In the listing below, start your output at the line with "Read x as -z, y" and end it after the line with "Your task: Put", copying every line exactly.
Provided records: Begin
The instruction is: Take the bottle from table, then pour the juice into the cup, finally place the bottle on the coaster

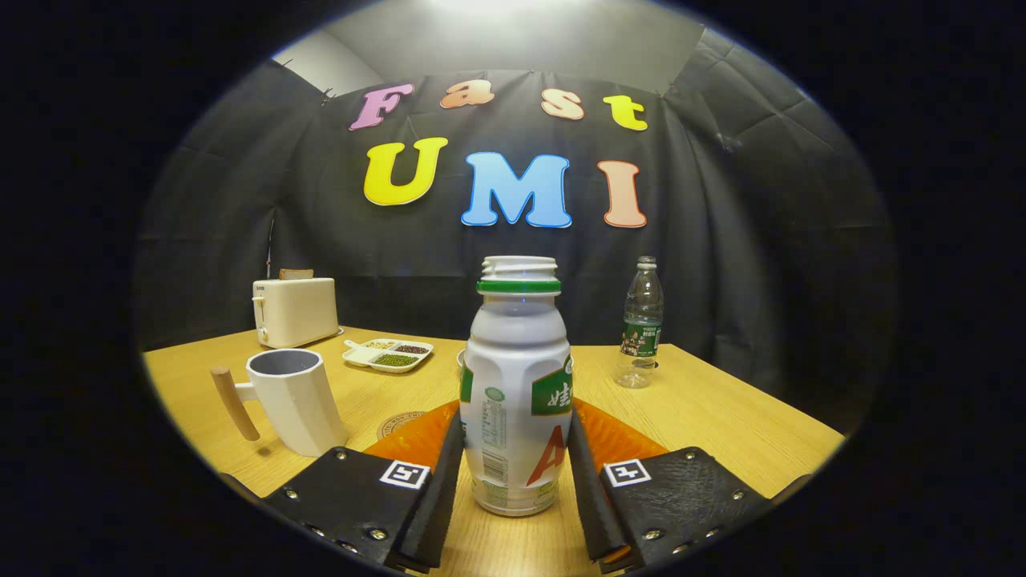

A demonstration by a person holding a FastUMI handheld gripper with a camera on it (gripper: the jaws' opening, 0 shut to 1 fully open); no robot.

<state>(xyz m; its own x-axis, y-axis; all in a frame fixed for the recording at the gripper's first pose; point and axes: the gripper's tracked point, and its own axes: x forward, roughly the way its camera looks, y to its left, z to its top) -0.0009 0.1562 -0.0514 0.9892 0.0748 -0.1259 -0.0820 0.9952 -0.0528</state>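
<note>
gripper fingers flank the bottle, seemingly clamped on its sides, contact hard to confirm | bottle upright on table, mouth uncapped | cup at 10 o'clock, coaster behind | lift straight, level, grip firm.

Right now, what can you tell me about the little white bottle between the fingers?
The white bottle is small and looks like plastic, with a rounded body and a narrower waist. It has a green ring under its open mouth; no cap is on it. A label with green and red print wraps its middle. It stands upright on the wooden table, between the fingers of the gripper, which sit close against both its sides. Whether they squeeze it yet is hard to tell.
</note>
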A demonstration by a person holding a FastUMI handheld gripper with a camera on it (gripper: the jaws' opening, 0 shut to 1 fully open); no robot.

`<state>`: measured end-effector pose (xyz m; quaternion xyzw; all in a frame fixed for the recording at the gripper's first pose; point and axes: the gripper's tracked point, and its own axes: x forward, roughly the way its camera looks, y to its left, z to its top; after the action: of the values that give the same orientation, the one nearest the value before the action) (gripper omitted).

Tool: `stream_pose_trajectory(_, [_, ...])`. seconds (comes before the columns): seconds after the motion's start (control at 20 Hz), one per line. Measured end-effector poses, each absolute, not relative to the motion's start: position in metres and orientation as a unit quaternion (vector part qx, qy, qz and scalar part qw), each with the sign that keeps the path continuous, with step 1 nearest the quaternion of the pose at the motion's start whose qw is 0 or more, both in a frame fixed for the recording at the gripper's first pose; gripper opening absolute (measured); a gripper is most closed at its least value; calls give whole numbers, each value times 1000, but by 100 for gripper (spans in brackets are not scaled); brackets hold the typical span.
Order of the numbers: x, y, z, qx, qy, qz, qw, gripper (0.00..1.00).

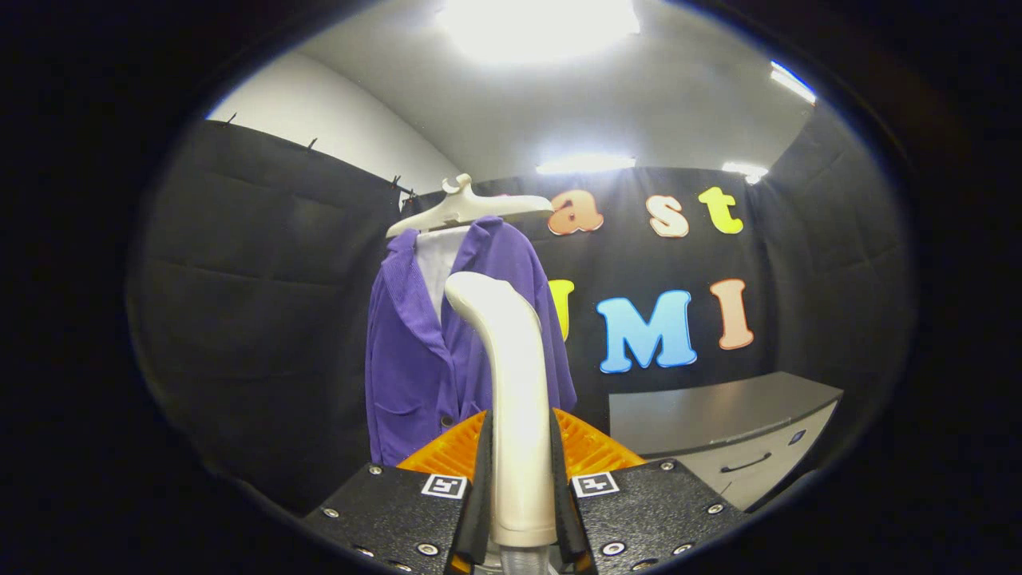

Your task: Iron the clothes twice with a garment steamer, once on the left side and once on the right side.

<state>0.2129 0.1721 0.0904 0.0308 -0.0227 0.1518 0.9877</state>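
Gripper [520,511] clamped on upright steamer [511,399] — jacket [447,335] hangs just beyond, toward 11 o'clock, on hanger [467,208].

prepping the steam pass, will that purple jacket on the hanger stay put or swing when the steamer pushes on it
Likely to swing: the purple jacket hangs free from one hanger. Its soft folds suggest floppy cloth that gives under the steamer, which the gripper clamps between both fingers.
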Motion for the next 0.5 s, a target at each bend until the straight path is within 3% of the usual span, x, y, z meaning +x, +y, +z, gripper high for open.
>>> stream_pose_trajectory(0.5, [254, 262, 179, 30, -102, 208, 972, 33])
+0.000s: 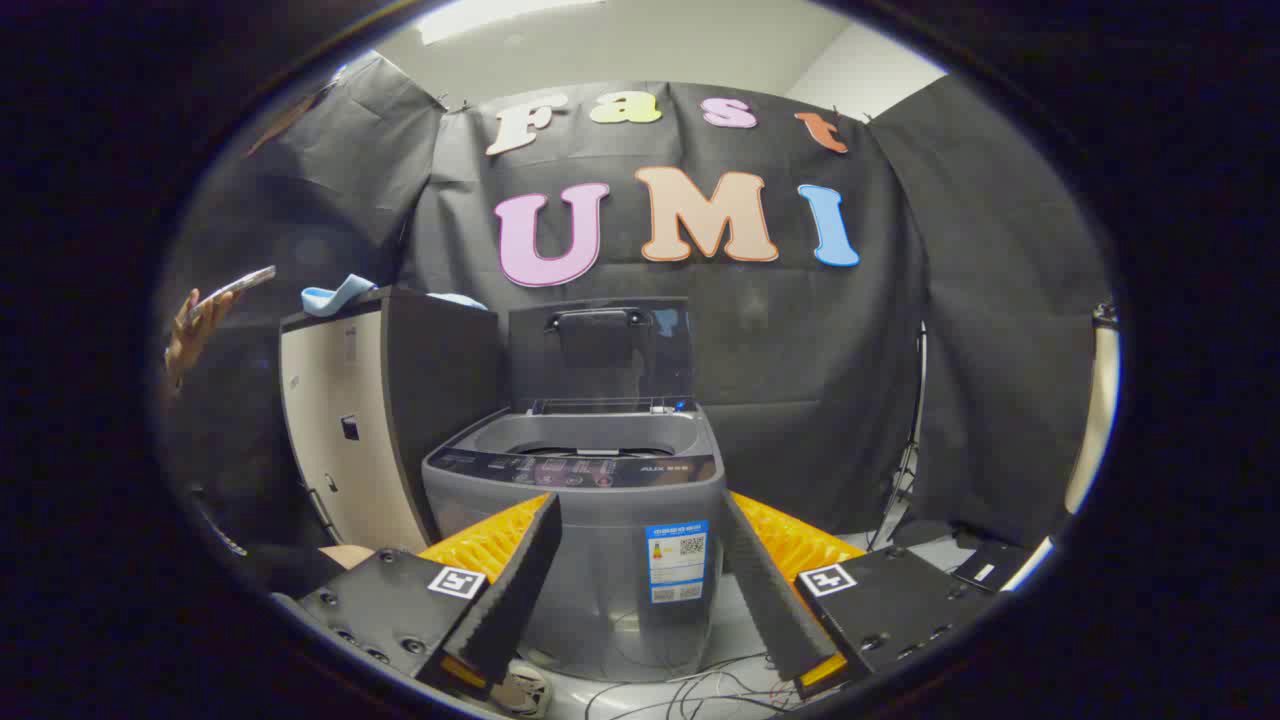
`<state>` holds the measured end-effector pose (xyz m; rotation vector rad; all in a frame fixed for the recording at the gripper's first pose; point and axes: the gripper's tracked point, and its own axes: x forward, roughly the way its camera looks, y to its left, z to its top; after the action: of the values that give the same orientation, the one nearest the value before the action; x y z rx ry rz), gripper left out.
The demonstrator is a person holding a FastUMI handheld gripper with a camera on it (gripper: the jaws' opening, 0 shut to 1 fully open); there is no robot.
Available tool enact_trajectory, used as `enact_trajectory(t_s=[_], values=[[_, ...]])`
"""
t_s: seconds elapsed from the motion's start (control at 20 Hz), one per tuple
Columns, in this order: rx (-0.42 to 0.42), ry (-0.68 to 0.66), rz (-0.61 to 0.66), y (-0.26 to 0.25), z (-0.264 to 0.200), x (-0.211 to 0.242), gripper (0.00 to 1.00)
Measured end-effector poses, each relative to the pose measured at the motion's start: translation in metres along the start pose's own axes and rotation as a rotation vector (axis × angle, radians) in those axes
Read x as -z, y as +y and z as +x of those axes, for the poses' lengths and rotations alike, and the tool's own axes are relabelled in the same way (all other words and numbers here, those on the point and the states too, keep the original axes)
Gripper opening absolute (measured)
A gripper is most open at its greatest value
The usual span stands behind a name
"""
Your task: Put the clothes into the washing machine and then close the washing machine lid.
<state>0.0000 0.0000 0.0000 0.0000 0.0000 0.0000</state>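
Your gripper (640,515) is held with its two fingers (515,590) spread wide apart and nothing between the pads; they grip no object. Directly ahead of the fingers, and framed in the gap between them, stands the washing machine (590,500), a grey top-loading unit resting on the floor. Its lid (600,350) is raised upright at the rear of the machine, so the drum opening (595,440) is exposed (the inside of the drum is too dark to tell what it contains). A control panel (575,468) runs across the front edge of the top, and a label (676,560) is stuck on the front wall below it. Just beside the machine, on its left, you will find a cabinet (345,430) with a pale front and a dark side. The clothes (335,295), a light blue piece of fabric, lie on top of this cabinet, well apart from your fingers and outside the machine. Beyond the cabinet's left side a person's hand (185,335) holds a phone (235,287). Loose cables (690,690) lie on the floor below the machine.
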Motion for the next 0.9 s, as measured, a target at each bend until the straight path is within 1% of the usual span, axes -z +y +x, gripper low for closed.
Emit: enact_trajectory(t_s=[0.9], values=[[0.000, 0.003, 0.015, -0.0013, 0.0006, 0.0013, 0.98]])
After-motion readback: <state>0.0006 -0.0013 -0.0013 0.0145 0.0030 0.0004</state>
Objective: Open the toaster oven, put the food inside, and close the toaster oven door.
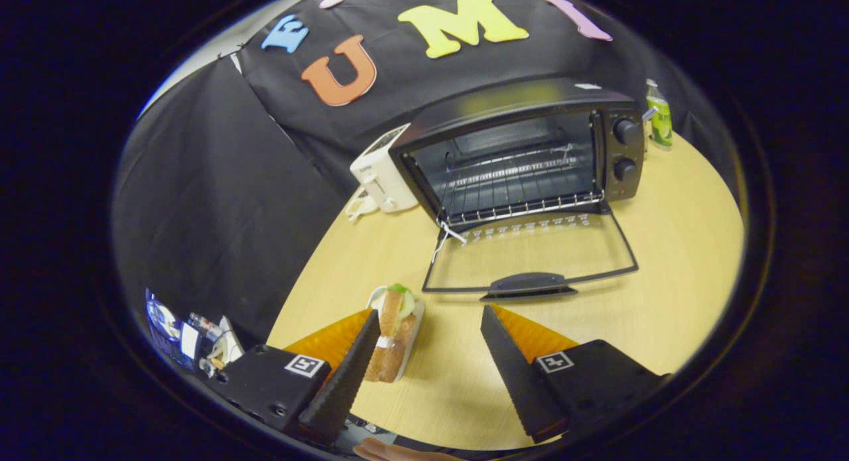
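The counter carries a toaster oven with its door already dropped flat toward the gripper, whose jaws gape wide and empty. The sandwich on its small plate sits just inside the left jaw — a careless close could tip it off the plate, or the lift could clip the door's handle.

you get even, fairly bright overhead light on the table, with a soft yellowish sheen on the oven top and faint reflections on its open glass door. shadows are short and soft under the sandwich. fisheye bends straight lines hard toward the rim, where the picture darkens. the fingers, spread apart, look slightly soft.
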Action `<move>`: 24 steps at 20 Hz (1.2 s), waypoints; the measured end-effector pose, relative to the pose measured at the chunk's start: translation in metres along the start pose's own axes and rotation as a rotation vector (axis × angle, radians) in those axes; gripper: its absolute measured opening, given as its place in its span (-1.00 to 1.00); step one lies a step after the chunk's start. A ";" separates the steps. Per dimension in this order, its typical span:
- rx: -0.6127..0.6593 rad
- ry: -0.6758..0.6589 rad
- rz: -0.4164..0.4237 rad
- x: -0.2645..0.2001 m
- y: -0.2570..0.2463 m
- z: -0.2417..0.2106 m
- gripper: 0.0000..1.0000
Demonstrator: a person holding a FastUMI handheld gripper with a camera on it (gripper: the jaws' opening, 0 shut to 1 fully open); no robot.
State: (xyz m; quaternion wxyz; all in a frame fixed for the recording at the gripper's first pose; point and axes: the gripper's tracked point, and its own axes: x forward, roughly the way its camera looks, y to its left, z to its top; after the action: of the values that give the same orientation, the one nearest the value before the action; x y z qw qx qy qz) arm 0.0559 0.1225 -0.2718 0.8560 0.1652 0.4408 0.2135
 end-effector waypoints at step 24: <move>0.230 0.340 0.235 0.041 0.035 -0.038 0.00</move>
State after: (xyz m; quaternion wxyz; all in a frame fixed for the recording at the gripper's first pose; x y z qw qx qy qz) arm 0.0380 0.1774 -0.3045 0.7145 0.2736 0.5777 0.2846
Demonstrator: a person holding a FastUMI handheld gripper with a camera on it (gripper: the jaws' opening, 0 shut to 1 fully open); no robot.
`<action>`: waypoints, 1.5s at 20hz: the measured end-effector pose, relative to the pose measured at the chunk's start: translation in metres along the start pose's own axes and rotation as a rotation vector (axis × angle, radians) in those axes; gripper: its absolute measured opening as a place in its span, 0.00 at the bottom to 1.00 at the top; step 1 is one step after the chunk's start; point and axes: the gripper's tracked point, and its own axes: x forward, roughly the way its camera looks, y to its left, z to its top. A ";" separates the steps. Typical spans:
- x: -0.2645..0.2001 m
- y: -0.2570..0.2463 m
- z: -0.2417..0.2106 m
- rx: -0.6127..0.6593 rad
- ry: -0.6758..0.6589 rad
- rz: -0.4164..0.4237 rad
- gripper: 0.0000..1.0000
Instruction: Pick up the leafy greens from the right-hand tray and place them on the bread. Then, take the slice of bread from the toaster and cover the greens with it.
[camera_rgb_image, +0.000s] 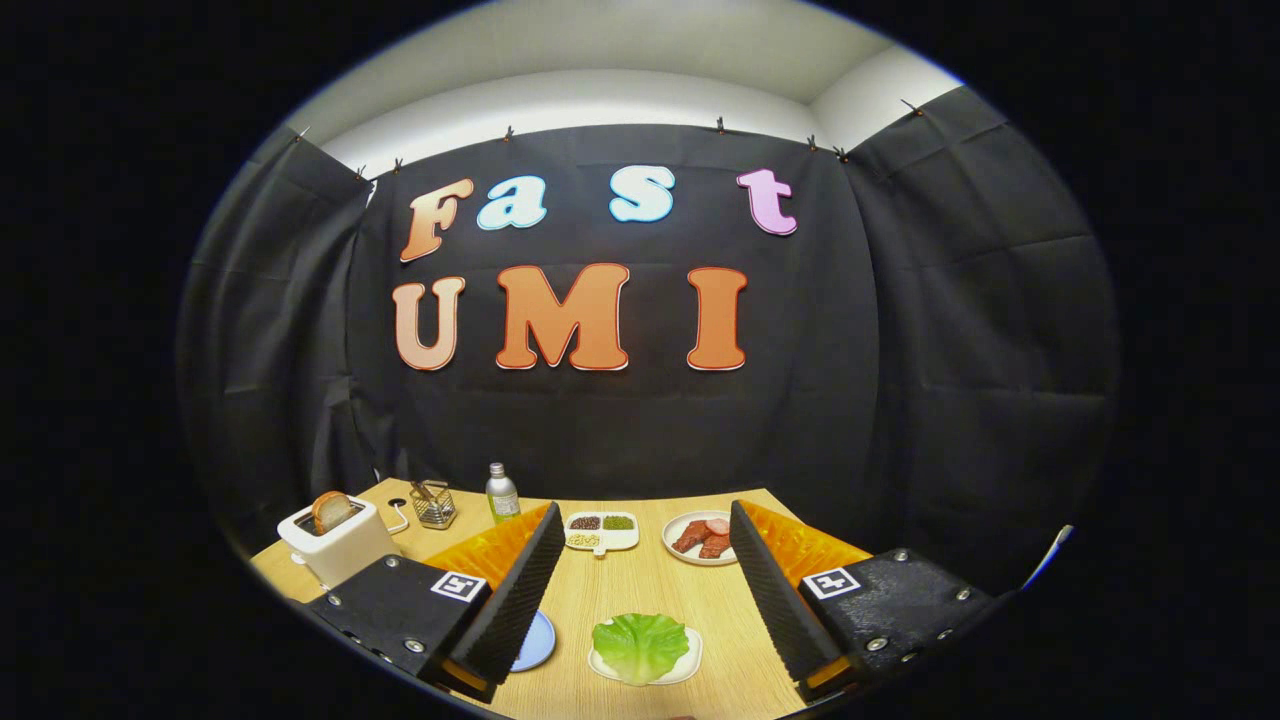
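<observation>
A green lettuce leaf (640, 645) lies on a small white tray (690, 660) on the wooden table, below and between my two fingers. My gripper (643, 520) hangs above the table, open wide, with nothing between its fingers. A white toaster (335, 550) stands beyond the left finger, and a browned slice of bread (332, 511) sticks up out of its slot. A blue plate (537, 640) sits left of the lettuce tray, mostly hidden behind the left finger; what lies on it is out of sight.
Along the table's far edge stand a wire basket (433, 504), a small bottle (501, 492), a white divided dish of beans (601, 531) and a white plate with meat slices (700, 537). Black cloth walls close the booth just behind them.
</observation>
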 end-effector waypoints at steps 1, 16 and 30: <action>0.003 0.000 0.000 -0.003 -0.001 0.004 0.99; 0.023 0.004 -0.035 -0.033 0.054 0.024 0.99; 0.071 0.006 -0.157 -0.021 0.253 0.076 0.99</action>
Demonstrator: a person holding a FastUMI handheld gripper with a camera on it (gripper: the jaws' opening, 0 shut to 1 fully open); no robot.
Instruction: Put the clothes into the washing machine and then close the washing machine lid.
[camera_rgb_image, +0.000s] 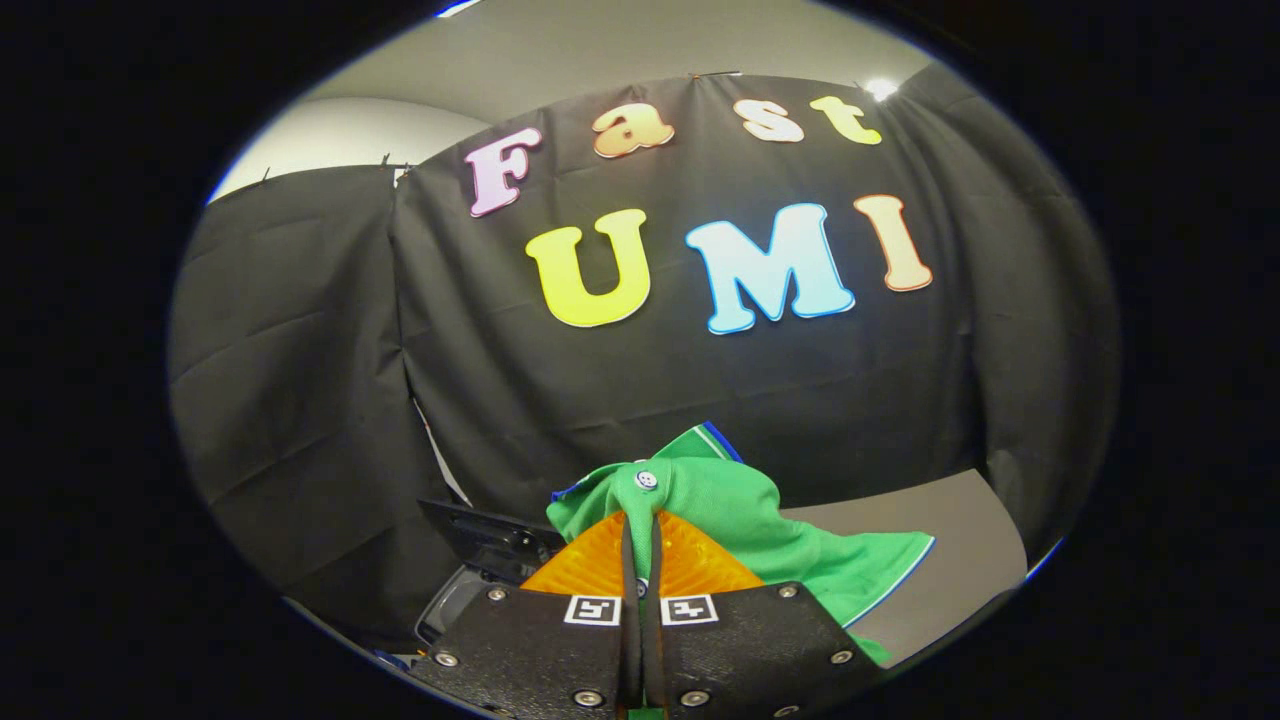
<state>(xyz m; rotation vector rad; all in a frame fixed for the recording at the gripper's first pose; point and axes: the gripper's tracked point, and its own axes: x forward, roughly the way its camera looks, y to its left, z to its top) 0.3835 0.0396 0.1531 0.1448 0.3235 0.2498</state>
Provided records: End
Task response
Read x as -z, y as +y and z as +x of those axes, for the poses' lengths and rotations alike, and the tool's own axes are relabelled in the same way (all other words and numbers here, those on the point and the states too, keep the original axes)
Gripper opening absolute (measured)
A gripper is most open at its greatest value
The usual span stands behind a name
"""
Your task: Put the clothes into the washing machine and then close the washing machine lid.

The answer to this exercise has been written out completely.